Bareilly tense; Maneka, 2 other BJP MPs kept out
Ms Gandhi, who headed the three-member party team dispatched by BJP president Nitin Gadkari to investigate the communal outbreak there, was stopped at Badaun; while another MP, Yogi Adityanth, was asked to get to down from the Gorakhpur-Bareilly Express train at Barabanki at 3 am on Sunday, taken to a state guesthouse and not allowed to proceed further. The third team member, Rajendra Agarwal, MP from Meerut, was stopped in Rampur.
Ms Gandhi, who was travelling by road, had first been stopped by the police in Ghaziabad, and then allowed to proceed with a police escort to Badaun, 250 km from Bareilly.
A government helicopter kept an aerial vigil on the city, while a spokesman for the administration noted that there was no fresh violence on Sunday and claimed the situation was “completely under control”. He said: “No clash or violence has been reported from any part of the city since the morning.”
The curfew was kept in force as a preventive measure in five of six police station areas affected, including Prem Nagar, Subhash Nagar, Kotwali, Baradari and Qila, government sources pointed out. The local administration was supplying essential commodities, including vegetable and milk, to residents in curfew-bound areas.
Speaking to reporters, Ms Gandhi lashed out at the Mayawati government, holding the state government responsible for “engineering” riots and “taking one-sided action to appease one particular community”.
She said the state police was harassing her on the directions of the state government. “There was a written order for not allowing me to enter Bareilly... No reason was given. Only when I said I would raise the issue before the Lok Sabha Speaker, we were allowed to reach Badaun,” she said, adding: “There were 10 police jeeps to prevent me (from entering Bareilly).”
It was wrong to say that tension between two communities was the reason behind the latest outbreak in Bareilly, she said. “Poor law and order in UP is responsible for the communal riots.”
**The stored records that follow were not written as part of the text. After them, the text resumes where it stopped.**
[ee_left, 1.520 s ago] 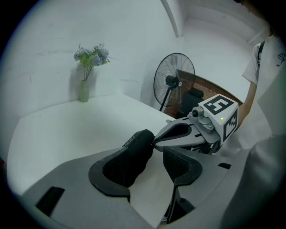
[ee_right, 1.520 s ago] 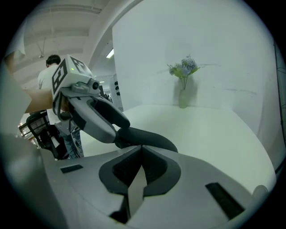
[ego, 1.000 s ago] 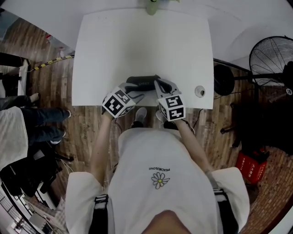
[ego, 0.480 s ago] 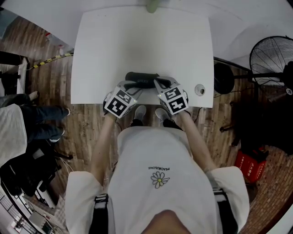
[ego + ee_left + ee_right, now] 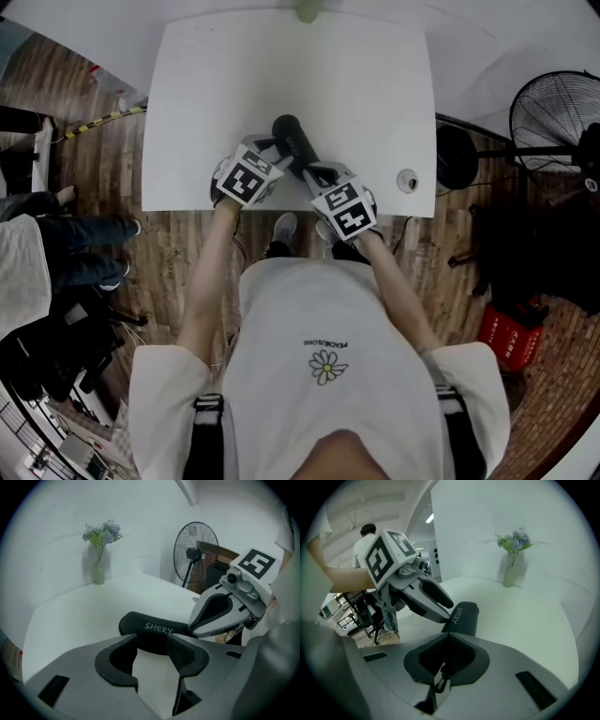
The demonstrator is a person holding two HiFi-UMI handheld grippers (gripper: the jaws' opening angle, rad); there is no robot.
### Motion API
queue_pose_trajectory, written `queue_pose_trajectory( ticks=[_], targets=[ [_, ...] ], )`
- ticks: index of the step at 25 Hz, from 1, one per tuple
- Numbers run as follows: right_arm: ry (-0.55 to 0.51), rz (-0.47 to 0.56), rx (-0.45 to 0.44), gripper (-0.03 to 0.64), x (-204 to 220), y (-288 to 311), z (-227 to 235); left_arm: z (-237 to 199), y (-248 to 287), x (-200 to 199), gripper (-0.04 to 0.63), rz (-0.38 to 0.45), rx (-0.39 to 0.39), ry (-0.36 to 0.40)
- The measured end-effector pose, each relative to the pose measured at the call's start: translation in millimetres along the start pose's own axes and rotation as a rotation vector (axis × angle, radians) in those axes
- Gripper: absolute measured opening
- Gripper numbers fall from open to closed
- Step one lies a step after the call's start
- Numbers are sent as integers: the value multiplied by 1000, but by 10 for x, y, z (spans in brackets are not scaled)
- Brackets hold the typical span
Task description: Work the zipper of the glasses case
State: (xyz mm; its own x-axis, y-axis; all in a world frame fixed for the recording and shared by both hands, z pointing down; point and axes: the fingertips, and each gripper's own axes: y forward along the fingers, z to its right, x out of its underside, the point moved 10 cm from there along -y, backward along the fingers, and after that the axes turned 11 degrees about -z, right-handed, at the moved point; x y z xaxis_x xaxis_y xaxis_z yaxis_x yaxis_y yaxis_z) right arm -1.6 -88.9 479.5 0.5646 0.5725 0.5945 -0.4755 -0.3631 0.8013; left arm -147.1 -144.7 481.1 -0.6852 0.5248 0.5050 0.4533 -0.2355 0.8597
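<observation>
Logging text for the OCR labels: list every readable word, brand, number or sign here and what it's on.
"SHERY": white letters on the side of the black glasses case, readable in both gripper views.
Shirt print above the daisy: a single word, too small and upside down to read surely.
Red box on the floor: white marks, too blurred to read.
Marker cubes: black-and-white square patterns only, no words.
</observation>
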Motion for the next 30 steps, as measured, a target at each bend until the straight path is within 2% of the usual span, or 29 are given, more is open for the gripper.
queue_pose_trajectory(
  ticks=[3,7,9,11,13,15,16,18,20,22,26,30],
  targets=[
    [24,18,-2,6,-5,2,-4,-123,25,-68,232,-7,33,-6],
    [17,17,7,6,-15,13,-20,-175,16,-64,247,-9,47,-17],
    [29,25,4,6,-6,15,-21,-139,-32,-88,245,26,26,-21],
    [49,40,-4,6,10,5,-17,-52,-114,-182,245,101,30,-48],
    [66,67,0,6,44,-3,-1,62,-162,-306,222,141,65,-63],
    [83,100,2,6,82,4,8,149,-121,-374,185,111,83,-39],
    [89,114,-1,6,94,7,8,172,-74,-375,157,77,76,-29],
    [96,136,-10,6,119,9,9,195,22,-336,59,21,35,-28],
    [90,149,-21,6,142,7,11,221,65,-298,21,18,-8,-20],
    [60,154,-15,6,148,-7,20,243,76,-285,21,24,-34,11],
    [-42,191,64,6,191,-172,117,286,89,-295,21,-10,-66,70],
    [-187,114,43,11,288,-252,377,324,88,-332,21,-44,-86,102]
  ],
)
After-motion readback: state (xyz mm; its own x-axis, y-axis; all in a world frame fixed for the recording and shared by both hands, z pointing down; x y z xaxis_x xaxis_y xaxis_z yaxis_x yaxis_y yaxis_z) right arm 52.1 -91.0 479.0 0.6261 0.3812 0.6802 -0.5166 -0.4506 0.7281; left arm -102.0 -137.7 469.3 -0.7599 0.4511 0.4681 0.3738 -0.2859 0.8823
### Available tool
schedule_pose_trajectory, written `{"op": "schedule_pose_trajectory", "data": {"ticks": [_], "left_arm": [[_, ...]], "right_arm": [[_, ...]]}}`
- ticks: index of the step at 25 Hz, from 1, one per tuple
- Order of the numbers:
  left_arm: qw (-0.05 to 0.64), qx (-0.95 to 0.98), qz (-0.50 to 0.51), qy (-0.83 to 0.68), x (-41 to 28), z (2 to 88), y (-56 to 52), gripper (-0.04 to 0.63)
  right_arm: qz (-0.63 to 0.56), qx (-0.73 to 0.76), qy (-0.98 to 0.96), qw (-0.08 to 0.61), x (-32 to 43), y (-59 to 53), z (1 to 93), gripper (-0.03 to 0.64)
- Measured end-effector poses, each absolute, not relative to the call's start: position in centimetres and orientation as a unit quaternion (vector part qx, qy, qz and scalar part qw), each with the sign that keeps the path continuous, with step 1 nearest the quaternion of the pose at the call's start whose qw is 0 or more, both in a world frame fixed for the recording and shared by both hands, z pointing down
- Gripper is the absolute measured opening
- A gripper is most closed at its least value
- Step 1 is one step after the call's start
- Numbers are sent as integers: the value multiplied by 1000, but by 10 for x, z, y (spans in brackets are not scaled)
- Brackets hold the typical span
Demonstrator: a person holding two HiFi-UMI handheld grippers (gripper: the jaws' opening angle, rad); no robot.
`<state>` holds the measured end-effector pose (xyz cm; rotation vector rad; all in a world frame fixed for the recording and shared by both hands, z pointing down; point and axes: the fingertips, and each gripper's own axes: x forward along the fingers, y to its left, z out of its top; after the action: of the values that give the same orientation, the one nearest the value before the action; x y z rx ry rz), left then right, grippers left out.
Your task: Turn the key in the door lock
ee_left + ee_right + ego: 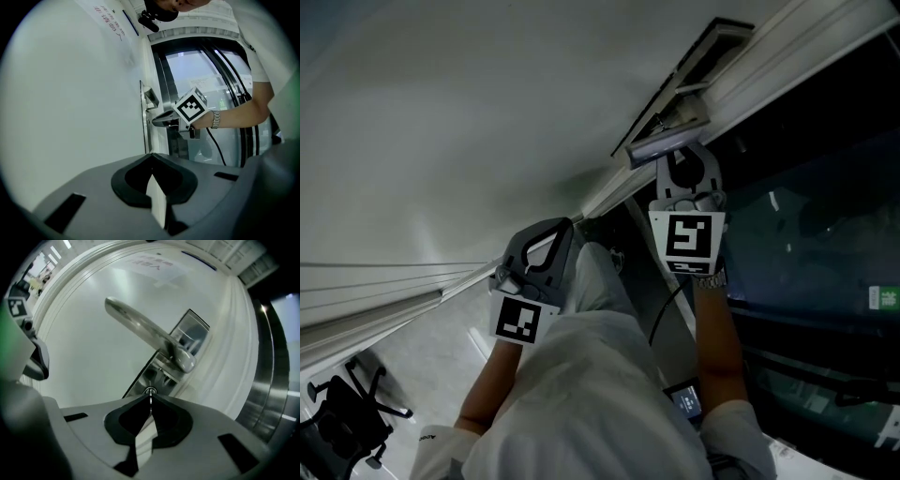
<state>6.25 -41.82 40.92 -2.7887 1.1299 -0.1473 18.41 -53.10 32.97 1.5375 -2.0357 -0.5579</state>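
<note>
Key (150, 400) endwise into door lock (150, 391)

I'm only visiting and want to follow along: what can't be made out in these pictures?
- Key: right gripper view; the right gripper, shut on it, leaves only a thin edge showing.
- Lock: head view; hidden behind that gripper and the door handle.
- Red writing on the door: left gripper view; too small and slanted to read.
</note>
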Motion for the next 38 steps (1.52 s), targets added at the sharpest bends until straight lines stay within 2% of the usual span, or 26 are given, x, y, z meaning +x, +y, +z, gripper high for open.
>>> {"op": "schedule_pose_trajectory", "data": {"ticks": [11, 18, 24, 28, 31, 35, 36, 38], "left_arm": [[65, -925, -50, 370, 68, 410, -417, 3], [61, -928, -44, 366, 72, 407, -416, 3], [59, -928, -45, 366, 75, 409, -418, 3], [57, -928, -46, 366, 76, 411, -418, 3], [59, -929, -50, 362, 78, 411, -416, 3], [62, -930, -52, 359, 80, 410, -415, 3], [61, -930, -51, 359, 80, 411, -415, 3], [59, -930, -49, 360, 79, 411, -416, 3]], "right_arm": [[68, 553, -827, 72, 193, -533, 330, 15], [287, 478, -823, -109, 193, -535, 331, 15], [334, 463, -808, -143, 198, -537, 335, 17], [433, 408, -772, -223, 199, -538, 337, 26], [440, 400, -770, -231, 196, -537, 335, 28], [395, 407, -798, -203, 192, -534, 332, 28], [381, 406, -809, -190, 190, -532, 332, 41], [349, 404, -832, -155, 186, -526, 333, 114]]}}
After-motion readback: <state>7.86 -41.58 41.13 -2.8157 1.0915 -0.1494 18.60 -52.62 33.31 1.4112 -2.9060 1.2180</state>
Referring to a Muslim cleric, she alleged that while the man responsible for inciting the clashes was released, the district magistrate and SSP, who were working honestly and diligently, were removed without delay.
It might be recalled that the communal clashes broke out in Bareilly during the Barawafat procession. The situation was further aggravated after the arrest of a local cleric, Maulana Tauquir Raza Khan. The maulana’s release on Thursday night led to a violent backlash by Hindu extremist groups.
Samajwadi Party chief Mulayam Singh Yadav, holding the UP government and police responsible for the riots, meanwhile, criticised the maulana’s arrest and jailing, calling it an “insult”.